Assignment:
Below is a listing; copy all of it exactly.

Collected data:
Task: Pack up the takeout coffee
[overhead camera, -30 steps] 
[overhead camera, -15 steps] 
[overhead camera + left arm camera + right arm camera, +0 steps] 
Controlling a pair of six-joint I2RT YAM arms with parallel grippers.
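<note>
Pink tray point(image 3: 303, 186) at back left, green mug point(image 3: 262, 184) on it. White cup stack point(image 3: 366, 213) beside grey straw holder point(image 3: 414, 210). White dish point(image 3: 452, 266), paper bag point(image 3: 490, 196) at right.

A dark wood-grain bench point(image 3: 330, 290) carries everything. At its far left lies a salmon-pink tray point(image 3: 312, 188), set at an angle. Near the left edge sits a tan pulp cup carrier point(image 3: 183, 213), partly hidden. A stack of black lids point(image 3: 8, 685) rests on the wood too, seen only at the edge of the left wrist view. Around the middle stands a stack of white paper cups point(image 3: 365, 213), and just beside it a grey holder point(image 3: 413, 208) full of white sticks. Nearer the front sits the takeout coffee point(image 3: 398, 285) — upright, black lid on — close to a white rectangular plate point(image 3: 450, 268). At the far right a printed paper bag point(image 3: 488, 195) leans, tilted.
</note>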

Output of the task:
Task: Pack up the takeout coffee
[overhead camera, -30 steps] 
[overhead camera, -15 steps] 
[overhead camera + left arm camera + right arm camera, +0 steps] 
Controlling a pair of six-joint I2RT YAM arms with parallel grippers.
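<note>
Pink tray point(image 3: 303, 186) at back left, green mug point(image 3: 262, 184) on it. White cup stack point(image 3: 366, 213) beside grey straw holder point(image 3: 414, 210). White dish point(image 3: 452, 266), paper bag point(image 3: 490, 196) at right.

A dark wood-grain bench point(image 3: 330, 290) carries everything. At its far left lies a salmon-pink tray point(image 3: 312, 188), set at an angle. Near the left edge sits a tan pulp cup carrier point(image 3: 183, 213), partly hidden. A stack of black lids point(image 3: 8, 685) rests on the wood too, seen only at the edge of the left wrist view. Around the middle stands a stack of white paper cups point(image 3: 365, 213), and just beside it a grey holder point(image 3: 413, 208) full of white sticks. Nearer the front sits the takeout coffee point(image 3: 398, 285) — upright, black lid on — close to a white rectangular plate point(image 3: 450, 268). At the far right a printed paper bag point(image 3: 488, 195) leans, tilted.
</note>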

No more is needed to finish this exercise.